Every line containing "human" should be identified and copied from the data below.

▸ Material to process
-*-*-

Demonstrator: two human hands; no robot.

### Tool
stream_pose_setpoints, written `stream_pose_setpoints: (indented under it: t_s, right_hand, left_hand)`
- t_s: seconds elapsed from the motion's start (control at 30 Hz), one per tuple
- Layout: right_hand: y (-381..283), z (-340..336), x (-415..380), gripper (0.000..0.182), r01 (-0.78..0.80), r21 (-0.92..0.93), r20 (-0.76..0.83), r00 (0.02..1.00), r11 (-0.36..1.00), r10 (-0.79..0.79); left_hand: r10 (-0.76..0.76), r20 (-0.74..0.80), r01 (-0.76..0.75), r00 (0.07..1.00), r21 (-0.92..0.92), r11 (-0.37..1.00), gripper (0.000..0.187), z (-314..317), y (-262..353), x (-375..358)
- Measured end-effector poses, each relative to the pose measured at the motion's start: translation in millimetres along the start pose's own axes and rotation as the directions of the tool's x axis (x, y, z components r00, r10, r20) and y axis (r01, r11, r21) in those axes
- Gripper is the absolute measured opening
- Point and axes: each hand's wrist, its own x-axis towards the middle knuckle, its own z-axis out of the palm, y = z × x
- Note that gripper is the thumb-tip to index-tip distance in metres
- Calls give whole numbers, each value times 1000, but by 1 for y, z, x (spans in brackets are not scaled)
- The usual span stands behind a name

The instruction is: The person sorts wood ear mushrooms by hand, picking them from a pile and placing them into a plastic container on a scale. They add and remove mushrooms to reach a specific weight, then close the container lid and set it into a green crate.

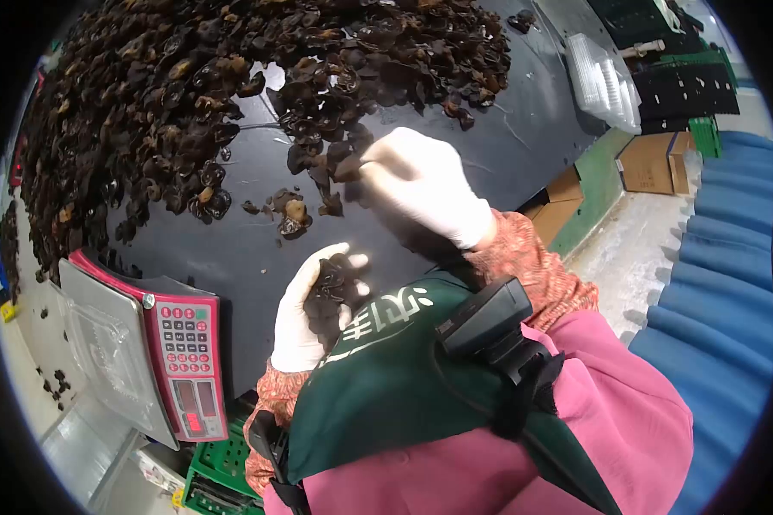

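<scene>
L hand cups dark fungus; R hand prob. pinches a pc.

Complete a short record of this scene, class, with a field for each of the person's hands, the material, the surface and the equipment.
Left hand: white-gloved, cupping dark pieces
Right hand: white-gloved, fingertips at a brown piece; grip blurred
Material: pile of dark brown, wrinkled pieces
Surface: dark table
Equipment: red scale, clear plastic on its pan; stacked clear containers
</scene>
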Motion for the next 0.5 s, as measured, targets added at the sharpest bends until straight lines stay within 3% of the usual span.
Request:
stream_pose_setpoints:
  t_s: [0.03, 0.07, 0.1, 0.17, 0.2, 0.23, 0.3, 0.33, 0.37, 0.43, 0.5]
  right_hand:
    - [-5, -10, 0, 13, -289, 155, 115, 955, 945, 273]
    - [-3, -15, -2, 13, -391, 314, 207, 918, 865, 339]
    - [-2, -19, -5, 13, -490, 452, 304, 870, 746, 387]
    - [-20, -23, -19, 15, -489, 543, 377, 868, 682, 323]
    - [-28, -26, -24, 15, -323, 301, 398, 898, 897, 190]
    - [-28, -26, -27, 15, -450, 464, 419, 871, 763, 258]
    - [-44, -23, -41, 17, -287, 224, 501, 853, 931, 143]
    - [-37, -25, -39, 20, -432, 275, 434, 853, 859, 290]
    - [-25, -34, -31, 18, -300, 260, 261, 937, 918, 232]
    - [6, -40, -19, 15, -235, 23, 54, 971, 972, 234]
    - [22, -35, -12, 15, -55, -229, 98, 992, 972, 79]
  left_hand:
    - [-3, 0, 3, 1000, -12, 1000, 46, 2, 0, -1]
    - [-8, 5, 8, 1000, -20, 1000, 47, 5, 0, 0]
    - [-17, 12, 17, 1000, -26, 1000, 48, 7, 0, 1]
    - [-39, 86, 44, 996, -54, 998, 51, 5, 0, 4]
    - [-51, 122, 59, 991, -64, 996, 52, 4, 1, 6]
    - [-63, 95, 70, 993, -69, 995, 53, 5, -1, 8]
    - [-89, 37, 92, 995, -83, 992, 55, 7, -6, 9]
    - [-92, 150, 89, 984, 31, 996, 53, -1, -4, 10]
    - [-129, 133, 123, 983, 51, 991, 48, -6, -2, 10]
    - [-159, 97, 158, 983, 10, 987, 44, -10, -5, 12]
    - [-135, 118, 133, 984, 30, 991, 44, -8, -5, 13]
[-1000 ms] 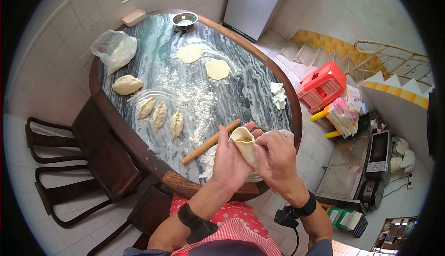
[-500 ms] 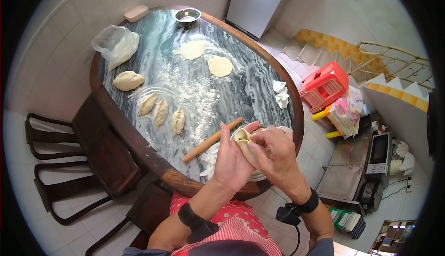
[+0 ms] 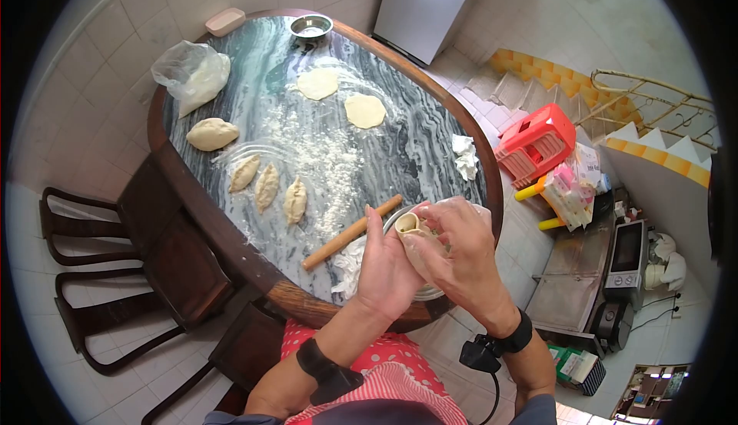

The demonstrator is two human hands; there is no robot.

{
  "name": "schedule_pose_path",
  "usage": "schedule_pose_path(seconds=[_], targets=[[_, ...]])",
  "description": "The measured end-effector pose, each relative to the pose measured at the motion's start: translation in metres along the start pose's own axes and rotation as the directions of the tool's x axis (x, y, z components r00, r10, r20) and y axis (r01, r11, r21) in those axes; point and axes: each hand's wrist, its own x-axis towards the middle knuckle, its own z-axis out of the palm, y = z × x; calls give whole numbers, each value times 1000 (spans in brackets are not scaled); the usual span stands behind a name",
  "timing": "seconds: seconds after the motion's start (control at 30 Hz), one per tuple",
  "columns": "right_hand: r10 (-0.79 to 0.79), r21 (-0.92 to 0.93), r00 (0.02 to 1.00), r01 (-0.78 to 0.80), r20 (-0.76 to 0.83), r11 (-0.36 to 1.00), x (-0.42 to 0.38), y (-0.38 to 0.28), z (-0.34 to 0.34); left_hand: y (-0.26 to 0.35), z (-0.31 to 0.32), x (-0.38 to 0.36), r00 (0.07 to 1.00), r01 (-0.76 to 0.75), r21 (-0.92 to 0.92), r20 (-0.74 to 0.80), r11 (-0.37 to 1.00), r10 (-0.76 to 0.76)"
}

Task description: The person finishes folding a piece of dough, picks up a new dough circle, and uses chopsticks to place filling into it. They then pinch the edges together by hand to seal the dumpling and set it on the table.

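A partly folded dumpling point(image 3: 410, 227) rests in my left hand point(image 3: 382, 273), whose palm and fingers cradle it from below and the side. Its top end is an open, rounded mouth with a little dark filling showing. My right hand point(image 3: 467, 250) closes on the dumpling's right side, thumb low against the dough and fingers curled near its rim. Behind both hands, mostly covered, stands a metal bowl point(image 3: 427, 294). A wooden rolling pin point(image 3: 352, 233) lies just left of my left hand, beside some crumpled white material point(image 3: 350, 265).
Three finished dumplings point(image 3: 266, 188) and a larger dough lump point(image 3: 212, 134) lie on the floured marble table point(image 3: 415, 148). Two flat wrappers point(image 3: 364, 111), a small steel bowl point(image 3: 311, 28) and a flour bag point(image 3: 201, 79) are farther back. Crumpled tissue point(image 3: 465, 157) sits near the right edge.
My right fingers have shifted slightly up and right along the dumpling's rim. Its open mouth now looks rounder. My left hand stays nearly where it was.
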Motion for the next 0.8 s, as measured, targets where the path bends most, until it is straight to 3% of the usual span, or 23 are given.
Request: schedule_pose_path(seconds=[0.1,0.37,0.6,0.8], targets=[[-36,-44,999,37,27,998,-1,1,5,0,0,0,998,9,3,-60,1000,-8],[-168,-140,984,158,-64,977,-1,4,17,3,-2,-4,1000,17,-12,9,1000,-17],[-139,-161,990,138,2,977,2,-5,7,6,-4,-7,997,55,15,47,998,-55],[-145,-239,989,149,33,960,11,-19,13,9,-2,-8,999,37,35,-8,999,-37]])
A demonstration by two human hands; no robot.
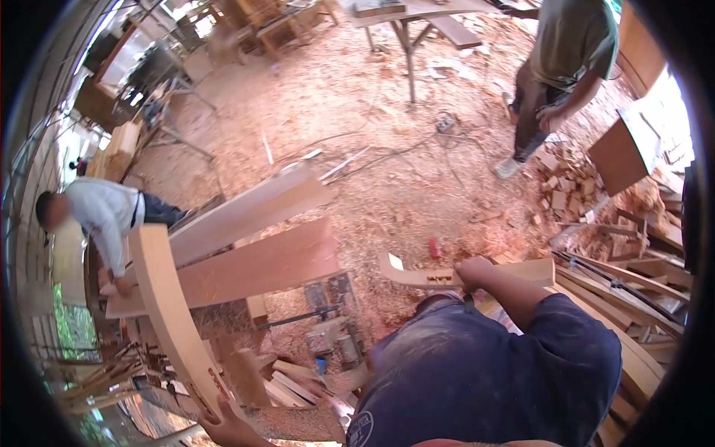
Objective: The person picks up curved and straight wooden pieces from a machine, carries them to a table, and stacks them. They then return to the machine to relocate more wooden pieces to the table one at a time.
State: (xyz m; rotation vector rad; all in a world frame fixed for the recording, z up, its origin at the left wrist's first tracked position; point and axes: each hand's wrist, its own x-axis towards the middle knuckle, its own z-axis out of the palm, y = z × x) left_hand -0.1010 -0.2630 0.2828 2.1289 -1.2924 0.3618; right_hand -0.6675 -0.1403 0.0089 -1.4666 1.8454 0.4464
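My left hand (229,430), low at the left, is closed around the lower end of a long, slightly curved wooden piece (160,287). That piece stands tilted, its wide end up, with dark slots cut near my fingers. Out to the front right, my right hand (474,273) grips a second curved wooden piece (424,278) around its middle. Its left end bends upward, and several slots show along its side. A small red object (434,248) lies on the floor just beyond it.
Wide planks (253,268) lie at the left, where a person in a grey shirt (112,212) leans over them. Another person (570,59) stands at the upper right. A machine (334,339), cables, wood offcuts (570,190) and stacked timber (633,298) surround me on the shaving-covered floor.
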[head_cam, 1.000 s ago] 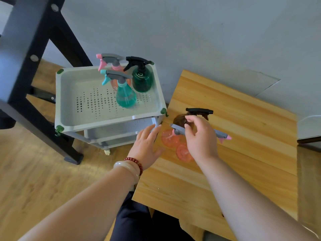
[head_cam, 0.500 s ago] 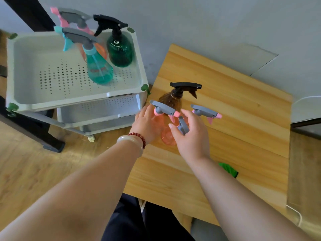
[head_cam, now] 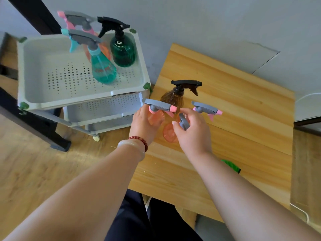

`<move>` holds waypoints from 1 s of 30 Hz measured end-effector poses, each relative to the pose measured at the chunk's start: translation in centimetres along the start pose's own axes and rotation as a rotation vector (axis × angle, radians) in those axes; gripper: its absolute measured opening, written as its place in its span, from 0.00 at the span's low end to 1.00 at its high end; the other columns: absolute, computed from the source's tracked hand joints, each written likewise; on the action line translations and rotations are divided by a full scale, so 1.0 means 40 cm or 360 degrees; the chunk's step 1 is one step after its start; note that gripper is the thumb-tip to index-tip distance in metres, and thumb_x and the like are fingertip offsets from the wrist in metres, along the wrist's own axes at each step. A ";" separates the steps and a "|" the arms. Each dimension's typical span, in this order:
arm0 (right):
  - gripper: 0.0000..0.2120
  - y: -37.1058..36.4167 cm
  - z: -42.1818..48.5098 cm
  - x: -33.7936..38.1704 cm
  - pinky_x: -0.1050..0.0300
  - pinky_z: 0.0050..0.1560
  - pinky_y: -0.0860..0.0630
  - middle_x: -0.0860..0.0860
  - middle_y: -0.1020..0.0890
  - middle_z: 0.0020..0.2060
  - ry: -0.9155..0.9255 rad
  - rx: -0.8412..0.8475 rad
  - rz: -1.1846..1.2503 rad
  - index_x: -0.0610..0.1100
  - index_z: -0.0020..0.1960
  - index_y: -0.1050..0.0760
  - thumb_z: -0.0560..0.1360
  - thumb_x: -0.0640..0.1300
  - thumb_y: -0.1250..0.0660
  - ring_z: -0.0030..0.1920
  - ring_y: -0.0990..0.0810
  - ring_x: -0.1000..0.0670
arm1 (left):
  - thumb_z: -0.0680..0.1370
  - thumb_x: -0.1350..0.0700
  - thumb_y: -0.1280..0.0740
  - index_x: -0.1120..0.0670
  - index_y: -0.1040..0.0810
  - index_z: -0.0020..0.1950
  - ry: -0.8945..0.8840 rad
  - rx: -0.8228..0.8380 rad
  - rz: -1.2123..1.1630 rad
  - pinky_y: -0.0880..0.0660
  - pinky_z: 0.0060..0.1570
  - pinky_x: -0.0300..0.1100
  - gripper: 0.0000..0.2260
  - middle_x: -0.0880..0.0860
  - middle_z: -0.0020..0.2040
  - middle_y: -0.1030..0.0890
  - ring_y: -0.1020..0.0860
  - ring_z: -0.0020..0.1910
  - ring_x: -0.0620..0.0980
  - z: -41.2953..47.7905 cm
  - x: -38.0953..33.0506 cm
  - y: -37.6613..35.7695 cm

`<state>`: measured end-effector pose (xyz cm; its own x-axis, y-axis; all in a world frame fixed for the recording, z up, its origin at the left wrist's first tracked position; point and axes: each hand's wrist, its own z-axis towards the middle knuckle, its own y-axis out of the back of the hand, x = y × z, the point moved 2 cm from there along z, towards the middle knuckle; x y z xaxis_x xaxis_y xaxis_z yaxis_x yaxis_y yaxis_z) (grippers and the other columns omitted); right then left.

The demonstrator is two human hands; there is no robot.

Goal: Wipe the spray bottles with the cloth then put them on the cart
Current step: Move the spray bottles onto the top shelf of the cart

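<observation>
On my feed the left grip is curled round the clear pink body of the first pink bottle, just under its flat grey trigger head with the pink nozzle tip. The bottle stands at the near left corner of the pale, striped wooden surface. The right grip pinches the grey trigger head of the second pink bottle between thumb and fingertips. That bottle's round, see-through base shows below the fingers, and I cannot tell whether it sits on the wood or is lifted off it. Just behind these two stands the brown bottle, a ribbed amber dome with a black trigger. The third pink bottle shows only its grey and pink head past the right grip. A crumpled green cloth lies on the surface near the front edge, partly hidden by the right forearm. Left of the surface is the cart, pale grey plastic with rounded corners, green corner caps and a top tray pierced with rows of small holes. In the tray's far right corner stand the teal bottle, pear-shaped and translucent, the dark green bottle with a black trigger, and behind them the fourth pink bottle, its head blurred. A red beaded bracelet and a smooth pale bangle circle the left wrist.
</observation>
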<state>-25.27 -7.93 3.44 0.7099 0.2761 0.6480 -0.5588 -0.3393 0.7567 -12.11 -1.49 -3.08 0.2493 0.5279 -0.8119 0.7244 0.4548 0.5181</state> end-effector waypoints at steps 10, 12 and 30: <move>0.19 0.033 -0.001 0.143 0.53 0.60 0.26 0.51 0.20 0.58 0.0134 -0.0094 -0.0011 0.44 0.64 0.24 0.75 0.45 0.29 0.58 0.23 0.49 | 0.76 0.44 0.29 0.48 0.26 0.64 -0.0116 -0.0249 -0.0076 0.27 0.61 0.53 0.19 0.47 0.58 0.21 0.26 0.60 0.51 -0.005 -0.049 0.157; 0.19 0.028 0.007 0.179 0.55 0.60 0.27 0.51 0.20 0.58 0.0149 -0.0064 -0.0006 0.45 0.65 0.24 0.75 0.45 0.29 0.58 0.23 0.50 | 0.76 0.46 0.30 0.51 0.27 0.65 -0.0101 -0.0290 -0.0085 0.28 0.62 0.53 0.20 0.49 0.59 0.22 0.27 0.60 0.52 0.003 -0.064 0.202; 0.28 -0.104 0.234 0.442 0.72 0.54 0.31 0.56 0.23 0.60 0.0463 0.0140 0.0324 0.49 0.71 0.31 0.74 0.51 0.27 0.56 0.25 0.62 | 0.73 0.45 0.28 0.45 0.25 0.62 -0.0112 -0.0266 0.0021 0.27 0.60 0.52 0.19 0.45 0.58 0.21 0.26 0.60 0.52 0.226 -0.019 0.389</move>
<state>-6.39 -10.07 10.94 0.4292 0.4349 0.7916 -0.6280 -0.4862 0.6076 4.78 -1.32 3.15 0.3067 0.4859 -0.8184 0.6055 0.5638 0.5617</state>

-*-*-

▸ Written response
Demonstrator: two human hands; no robot.
The demonstrator is two human hands; there is no robot.
A demonstration by two human hands; no robot.
The demonstrator is two human hands; there is no robot.

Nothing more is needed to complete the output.